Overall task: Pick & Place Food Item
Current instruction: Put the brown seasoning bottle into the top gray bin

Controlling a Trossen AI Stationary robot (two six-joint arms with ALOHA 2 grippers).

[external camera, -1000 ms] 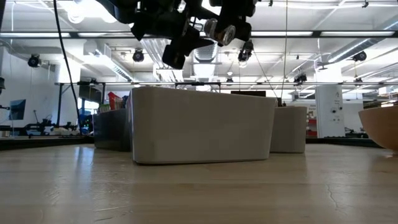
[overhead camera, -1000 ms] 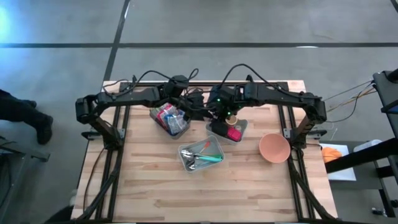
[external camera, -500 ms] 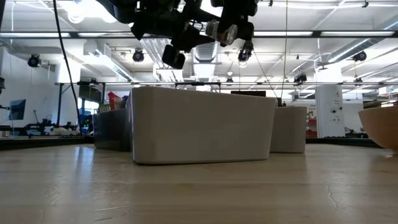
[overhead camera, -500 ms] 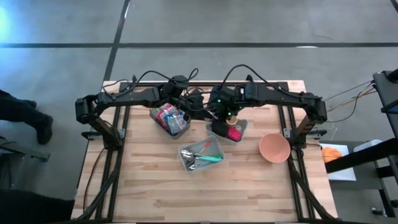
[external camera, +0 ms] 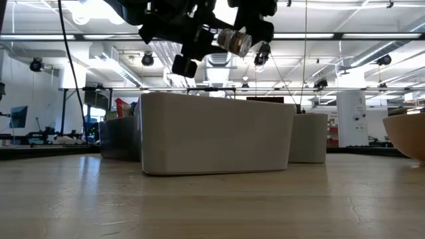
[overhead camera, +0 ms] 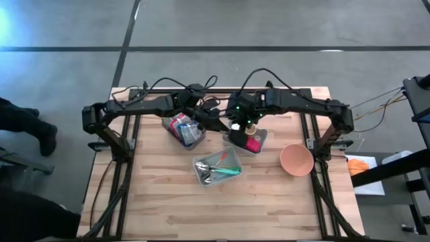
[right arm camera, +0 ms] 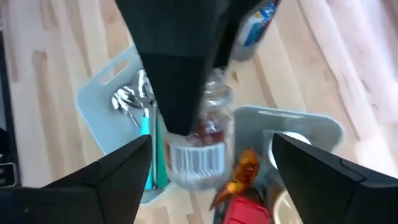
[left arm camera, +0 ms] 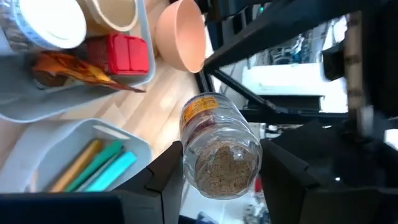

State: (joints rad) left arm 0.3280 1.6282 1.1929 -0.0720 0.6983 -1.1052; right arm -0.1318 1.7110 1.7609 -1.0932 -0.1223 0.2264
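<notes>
1. Surface: a light wooden table (overhead camera: 168,202) on a grey floor. The low view shows an open hall with ceiling lights behind it.
2. Task item: a clear jar (left arm camera: 221,146) holding brown granules, with a label around its neck end. It is held in the air on its side, above the bin tops as seen from the low view. It is at 12 o'clock from the utensil bin (overhead camera: 197,165).
3. Left gripper (overhead camera: 218,123): it reaches in from 9 o'clock. Its jaws pinch the jar, with one dark finger against each side of the glass body.
4. Right gripper (overhead camera: 236,131): it reaches in from 3 o'clock and meets the left gripper over the table's far middle. Its jaws are spread wide, with the jar between them. Neither finger visibly presses the jar.
5. Food bin (overhead camera: 262,136): it is directly below the right gripper, at 1 o'clock from the utensil bin. It contains a red item, an orange wrapper and round tubs.
6. Utensil bin: it is at the table centre and holds metal cutlery and teal and yellow handles.
7. Packet bin (overhead camera: 190,143): it is at 10 o'clock from the utensil bin and holds coloured packets.
8. Bowl (overhead camera: 296,160): salmon-coloured, at 3 o'clock from the utensil bin, near the table's right edge and well apart from the jar.
</notes>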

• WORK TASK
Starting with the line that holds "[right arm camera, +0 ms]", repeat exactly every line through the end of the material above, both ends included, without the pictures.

• EXERCISE OUTPUT
[right arm camera, +0 ms] 
[left arm camera, +0 ms] 

State: (joints rad) left arm 0.3280 1.6282 1.1929 -0.0720 0.6983 -1.1052; right arm -0.1318 1.7110 1.7609 -1.0932 -0.1223 0.2264
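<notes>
1. Surface: a light wooden table (overhead camera: 168,202) on a grey floor. The low view shows an open hall with ceiling lights behind it.
2. Task item: a clear jar (left arm camera: 221,146) holding brown granules, with a label around its neck end. It is held in the air on its side, above the bin tops as seen from the low view. It is at 12 o'clock from the utensil bin (overhead camera: 197,165).
3. Left gripper (overhead camera: 218,123): it reaches in from 9 o'clock. Its jaws pinch the jar, with one dark finger against each side of the glass body.
4. Right gripper (overhead camera: 236,131): it reaches in from 3 o'clock and meets the left gripper over the table's far middle. Its jaws are spread wide, with the jar between them. Neither finger visibly presses the jar.
5. Food bin (overhead camera: 262,136): it is directly below the right gripper, at 1 o'clock from the utensil bin. It contains a red item, an orange wrapper and round tubs.
6. Utensil bin: it is at the table centre and holds metal cutlery and teal and yellow handles.
7. Packet bin (overhead camera: 190,143): it is at 10 o'clock from the utensil bin and holds coloured packets.
8. Bowl (overhead camera: 296,160): salmon-coloured, at 3 o'clock from the utensil bin, near the table's right edge and well apart from the jar.
</notes>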

The exercise has been answered, and the work is done.